The FCC rulings do not (as I understand them) prohibit one company from owning multiple "platforms" If the local wireless net, and cable, and DSL all come from the same source then nothing has been gained.
In any location where one company has a monopoly on most services such as broadband, etc. Where is the incentive to develop a new "platform"? If a town has cable and DSL controlled by AOL then I have little or no incentive to develop a wireless alternative there. The startup costs will be (as they are for anything) huge. In order to break even (until I get a lot of subscribers) I will have to charge more than AOL can charge. So, while I am depleting my cash reserves trying to undersell them they are a) selling at a fraction lower than me, and b) blocking my ads from running and my web page from working on "their" lines and c)running news on their service saying that I torture kittens in my spare time. Then once I'm gone they can jack up the prices again.
Where is the incentive to invest in infrastructure going to come from? Once you have a service that "works" and are facing no competition, why upgrade? Why waste your cash reserves on making life better for your captive audience when you could be working on expanding your audience.
Monopolies are only good for themselves, and the economists that they pay.
First, Let's refer to...
Marriam-Webster
1. exclusive ownership through legal privilege, command of supply, or concerted action
2. exclusive possession or control
3. a commodity controlled by one party
Notice the word exclusive as in exclusive ownership, exclusive control, exclusive possession
Litmus Test
Q. Do the Baby Bell's have exclusive control over the publicly owned telephone telecommunications infrastructure?
A. No, They currently have Primary Control now as they are required to share thier control with other providers.
Q. If the current FCC proposal allowing Baby Bells to deny access to the network access, will the Baby Bells return to thier Monopoly status?
A. Yes, The current FCC proposal will give EXCLUSIVE rights to the public infrastructure, making the Baby Bells Regional Monopolies. IE, No more Covad or Flashcom.

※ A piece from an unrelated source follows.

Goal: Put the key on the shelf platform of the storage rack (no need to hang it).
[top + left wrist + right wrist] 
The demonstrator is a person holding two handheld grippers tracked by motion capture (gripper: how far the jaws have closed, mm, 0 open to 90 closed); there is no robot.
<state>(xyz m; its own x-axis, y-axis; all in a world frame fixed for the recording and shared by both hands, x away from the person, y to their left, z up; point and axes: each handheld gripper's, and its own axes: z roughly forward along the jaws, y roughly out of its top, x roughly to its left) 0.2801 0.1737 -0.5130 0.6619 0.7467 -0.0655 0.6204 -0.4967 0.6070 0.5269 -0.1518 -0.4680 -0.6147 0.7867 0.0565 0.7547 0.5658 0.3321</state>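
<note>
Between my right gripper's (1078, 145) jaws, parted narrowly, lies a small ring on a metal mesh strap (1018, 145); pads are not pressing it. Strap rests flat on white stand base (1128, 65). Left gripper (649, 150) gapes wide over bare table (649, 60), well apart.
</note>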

"Communism is like having one [local] phone company " - Lenny Bruce
But the far more urgent concern is that media conglomerates will use their control over broadband pipes to restrict access to content, information, or technologies that compete with their own content or otherwise threaten their interests.
In a democracy, those who control the flow of information control the country. Grassroots movements can't get started without free communication, and as the Internet is becoming an increasingly used political sounding board, this deregulation will give the media companies more power than we realize. Unlike the government, which is required by the Constitution to allow free speech, the media companies have no such requirement - they can deny access to anyone without any justification whatsoever. Those with views unpopular (say Jews, Christians, or Muslims...) or critical of the ISP, may find themselves silenced without any legal recourse.The society for a thought-free internet welcomes you.